All right, so it’s been confirmed, my manuscript is off to Harlequin Special Edition.
There is no looking back. No second-guessing. I will not torture myself with doubt. It’s gone and I know I’ve done the best I could.
This manuscript was one that affected me on so many levels. I loved it, the characters, the story. I love the little town, the secondary characters that seem so real to me, and most of all my hero and heroine, Jake and Claire. They both made me cry-and I’m not a crier. I hope that’s a good sign.
Claire is the quirky, smart, heroine I humiliated…and I cringed when I made her relive the pain of her past. And Jake was the ultimate hero, a guy that seemed rough and indifferent on the outside but who was a complete sweetheart on the inside. He ends up having to prove to Claire that he is the man that she needs, and he has to prove that to himself as well. I feel like they are characters that truly changed, that went on a journey together and became stronger people in the end.
So, as much as I loved this book, its fate is not in my hands.
Maybe that’s one of the hardest things about submitting-knowing that once it’s gone, someone else may decide that it’s just not quite good enough. Ouch! Ah,the pain of rejection. Well, I’ll save that thought for another post…or posts.
There is really nothing to do but work on your next manuscript, drink a little (or a lot) of wine, continue to improve your craft, complain to your friends and maybe…dream that one day that “Call” will come…
That’s what it feels like I’m doing right now as I go through and re-write this manuscript.
It feels like I’m coming home to the little town I created a few years ago, the house that’s about to be re-modeled, the secondary cast of characters that still make me laugh…and my hero and heroine. I still love all of them…but I need to spruce them up a little. I can see everything that I want to change…both characters have some heavy baggage and they have a history together0-I’m trying to figure out a way to make them not depressing…and yet acknowledge the pain that they still have.
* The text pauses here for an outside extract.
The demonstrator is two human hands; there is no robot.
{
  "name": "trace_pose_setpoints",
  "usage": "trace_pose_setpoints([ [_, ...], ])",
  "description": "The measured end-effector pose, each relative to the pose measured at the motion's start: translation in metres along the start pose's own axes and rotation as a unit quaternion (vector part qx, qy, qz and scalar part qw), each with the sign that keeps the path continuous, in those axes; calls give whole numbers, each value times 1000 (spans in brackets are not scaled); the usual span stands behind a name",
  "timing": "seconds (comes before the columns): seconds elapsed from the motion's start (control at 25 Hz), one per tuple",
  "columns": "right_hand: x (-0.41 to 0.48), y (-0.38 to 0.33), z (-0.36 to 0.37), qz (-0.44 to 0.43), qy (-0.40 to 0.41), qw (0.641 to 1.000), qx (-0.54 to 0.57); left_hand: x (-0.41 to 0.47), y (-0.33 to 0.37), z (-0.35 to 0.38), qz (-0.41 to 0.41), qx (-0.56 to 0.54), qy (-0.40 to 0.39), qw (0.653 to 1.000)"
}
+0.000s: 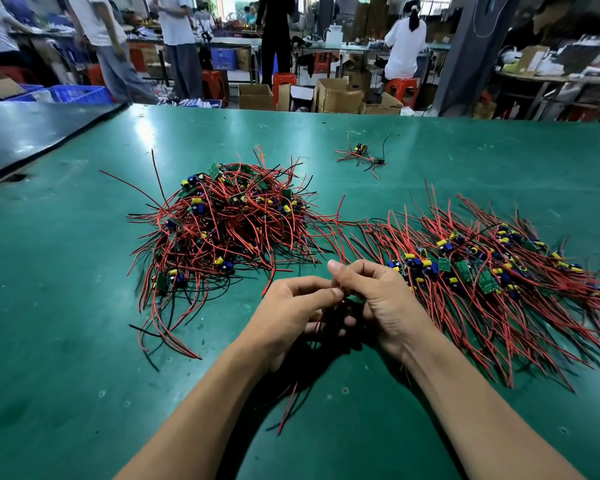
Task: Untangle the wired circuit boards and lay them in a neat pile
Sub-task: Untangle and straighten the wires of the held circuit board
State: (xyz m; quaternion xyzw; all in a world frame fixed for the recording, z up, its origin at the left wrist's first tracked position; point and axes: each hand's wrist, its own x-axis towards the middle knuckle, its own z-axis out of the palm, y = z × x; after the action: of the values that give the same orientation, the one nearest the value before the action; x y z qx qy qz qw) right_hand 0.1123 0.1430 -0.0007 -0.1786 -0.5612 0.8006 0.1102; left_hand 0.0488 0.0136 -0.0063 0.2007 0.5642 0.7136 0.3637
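Close to the bench's [66, 341] near edge, both hands meet w/ one wired board [355, 298] between them. Left hand [284, 313] pinches its wires btw thumb & fingers [321, 295]. Right hand [381, 299] curls round the board end; only a green sliver shows, prob. the board itself. Loose red & black leads [289, 405] hang below the wrists, so it looks held up to let them fall straight before laying down. Tangled heap [222, 230] sits front-left. Sorted pile [482, 271] lies right, wires fanned toward the person, handy for the right hand to drop onto. Stray leads nearly bridge the two. Small bunch [361, 155] lies farther back, apart. Open room: near-left & far side; sorted pile runs to the pic's right edge.
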Motion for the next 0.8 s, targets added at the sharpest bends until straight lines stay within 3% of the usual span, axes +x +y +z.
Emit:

I love this couple together. It’s strange because they are very different than the couple in the manuscript that I just submitted. And maybe that’s part of the reason it’s taking me a while to figure them out again. My last hero and heroine, Jake and Claire were always very vocal, very loud, with either love or hate…These two are more subtle, almost afraid to make their feelings known and I want to make sure that they don’t come across as boring…
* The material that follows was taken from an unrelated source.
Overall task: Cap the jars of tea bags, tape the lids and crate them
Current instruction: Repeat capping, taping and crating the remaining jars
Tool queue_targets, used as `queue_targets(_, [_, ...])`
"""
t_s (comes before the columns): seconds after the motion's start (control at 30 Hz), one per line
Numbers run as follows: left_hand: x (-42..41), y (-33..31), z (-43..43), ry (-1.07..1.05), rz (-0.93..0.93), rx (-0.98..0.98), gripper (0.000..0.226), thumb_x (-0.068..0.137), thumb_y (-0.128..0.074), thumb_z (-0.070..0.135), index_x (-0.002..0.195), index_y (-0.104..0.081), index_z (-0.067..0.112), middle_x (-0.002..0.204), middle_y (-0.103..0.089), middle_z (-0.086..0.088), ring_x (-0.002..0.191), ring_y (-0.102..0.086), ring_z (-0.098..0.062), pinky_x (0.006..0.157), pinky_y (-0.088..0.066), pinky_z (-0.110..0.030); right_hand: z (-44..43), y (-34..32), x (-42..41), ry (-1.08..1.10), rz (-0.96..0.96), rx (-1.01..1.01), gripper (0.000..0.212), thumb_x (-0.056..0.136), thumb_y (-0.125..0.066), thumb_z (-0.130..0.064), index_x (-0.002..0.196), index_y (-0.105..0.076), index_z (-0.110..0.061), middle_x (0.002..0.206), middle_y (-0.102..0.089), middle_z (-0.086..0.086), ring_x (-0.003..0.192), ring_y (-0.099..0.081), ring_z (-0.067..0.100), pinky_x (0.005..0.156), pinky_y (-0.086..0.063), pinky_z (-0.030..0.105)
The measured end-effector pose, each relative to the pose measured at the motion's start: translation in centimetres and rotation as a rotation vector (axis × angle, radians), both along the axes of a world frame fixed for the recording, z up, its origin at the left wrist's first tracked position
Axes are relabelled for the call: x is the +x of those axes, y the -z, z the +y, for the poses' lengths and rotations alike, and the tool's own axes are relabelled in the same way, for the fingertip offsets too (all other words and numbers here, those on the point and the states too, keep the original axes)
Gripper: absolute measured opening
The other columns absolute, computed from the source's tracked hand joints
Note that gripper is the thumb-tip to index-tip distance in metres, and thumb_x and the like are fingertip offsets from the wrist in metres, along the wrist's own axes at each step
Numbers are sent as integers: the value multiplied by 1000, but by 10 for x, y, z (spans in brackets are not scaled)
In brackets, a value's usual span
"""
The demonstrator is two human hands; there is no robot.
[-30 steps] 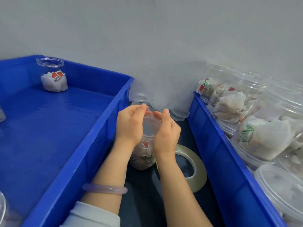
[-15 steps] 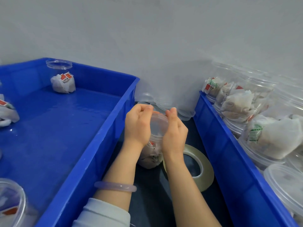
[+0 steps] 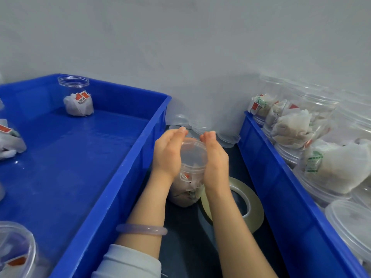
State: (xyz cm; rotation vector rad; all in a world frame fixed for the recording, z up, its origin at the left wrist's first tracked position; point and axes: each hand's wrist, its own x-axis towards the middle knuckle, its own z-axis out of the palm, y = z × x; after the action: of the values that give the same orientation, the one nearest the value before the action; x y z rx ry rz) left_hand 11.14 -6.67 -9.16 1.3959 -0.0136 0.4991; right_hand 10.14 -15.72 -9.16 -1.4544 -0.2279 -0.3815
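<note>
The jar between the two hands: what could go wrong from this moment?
1. The left hand and right hand hold only the lid; no grip steadies the jar lower down, so it may twist or tip.
2. The tape roll lies close beside the jar's base; a tipping jar could knock it.
3. A red tag sits just under the lid and might get pinched if the lid is not fully seated.

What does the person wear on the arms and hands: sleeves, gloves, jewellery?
The left hand and the right hand wear no gloves, and no rings show. A smooth, translucent pale lilac bangle circles the left wrist. Behind it a light grey-white sleeve covers the left arm. The right forearm shows no sleeve.
</note>
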Motion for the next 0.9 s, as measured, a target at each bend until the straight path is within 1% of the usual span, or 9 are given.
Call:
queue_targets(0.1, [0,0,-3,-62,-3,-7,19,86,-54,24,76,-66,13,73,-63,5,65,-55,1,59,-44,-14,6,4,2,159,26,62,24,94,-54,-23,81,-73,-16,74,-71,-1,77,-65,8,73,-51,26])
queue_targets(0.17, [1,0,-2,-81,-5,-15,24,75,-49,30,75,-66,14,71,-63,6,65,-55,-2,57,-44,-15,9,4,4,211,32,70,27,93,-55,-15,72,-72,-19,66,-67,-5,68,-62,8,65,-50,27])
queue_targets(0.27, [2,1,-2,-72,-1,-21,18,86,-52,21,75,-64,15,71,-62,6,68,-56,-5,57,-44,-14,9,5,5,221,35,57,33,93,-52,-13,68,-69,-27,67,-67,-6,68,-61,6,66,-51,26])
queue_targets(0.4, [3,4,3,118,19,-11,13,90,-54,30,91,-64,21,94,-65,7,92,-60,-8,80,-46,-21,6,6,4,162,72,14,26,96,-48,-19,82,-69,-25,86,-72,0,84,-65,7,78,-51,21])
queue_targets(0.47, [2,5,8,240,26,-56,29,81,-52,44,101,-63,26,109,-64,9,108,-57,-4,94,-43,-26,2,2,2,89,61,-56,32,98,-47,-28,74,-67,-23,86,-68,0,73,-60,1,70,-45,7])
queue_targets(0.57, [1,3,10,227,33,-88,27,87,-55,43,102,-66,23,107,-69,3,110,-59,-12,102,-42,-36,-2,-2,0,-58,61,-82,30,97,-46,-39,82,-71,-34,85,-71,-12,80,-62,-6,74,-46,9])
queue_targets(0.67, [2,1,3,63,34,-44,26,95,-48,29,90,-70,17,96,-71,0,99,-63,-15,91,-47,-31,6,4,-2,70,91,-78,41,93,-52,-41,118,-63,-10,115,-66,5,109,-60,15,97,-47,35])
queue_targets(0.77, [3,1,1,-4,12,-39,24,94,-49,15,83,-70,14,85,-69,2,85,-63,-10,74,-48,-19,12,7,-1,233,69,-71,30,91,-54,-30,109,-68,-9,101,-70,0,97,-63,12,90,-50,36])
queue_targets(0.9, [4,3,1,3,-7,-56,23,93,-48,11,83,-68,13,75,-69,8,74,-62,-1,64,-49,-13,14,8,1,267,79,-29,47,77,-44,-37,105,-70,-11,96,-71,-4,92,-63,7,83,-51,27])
Well, I better get to writing before it’s time for DS to get home from school
I’ll keep you posted. Hopefully by tomorrow chapters 1-3 will be ready to go.
I can do troubled pasts and stuff. In fact I love a brooding, tortured hero. BUT, I’ve discovered with this manuscript, that I have trouble humiliating my characters. Even though it’s not in the present, I found it really difficult having my heroine explain the ridicule she had endured in high school. I had to have a glass of wine (uh-oh, don’t read that post below about wine or it’s going to look like I’m developing a bad habit) in order for her to get her past out.
I’m one of those people who, when watching a movie or TV show and someone embarrasses themselves I cover my eyes and cringe. I just feel so embarrassed for them. That almost stopped me from writing the scene with that intensity and honesty. I was so embarrassed for her. I didn’t want her to have to relive it-and then tell the hero. But then, if I didn’t write it like that, and didn’t make it that bad, I think it wouldn’t have had the same impact.
I re-read the scene and I found myself covering my mouth and cringing. Poor girl.
Oh well, maybe that means the writing was real.
How about you? Any problems humiliating your characters?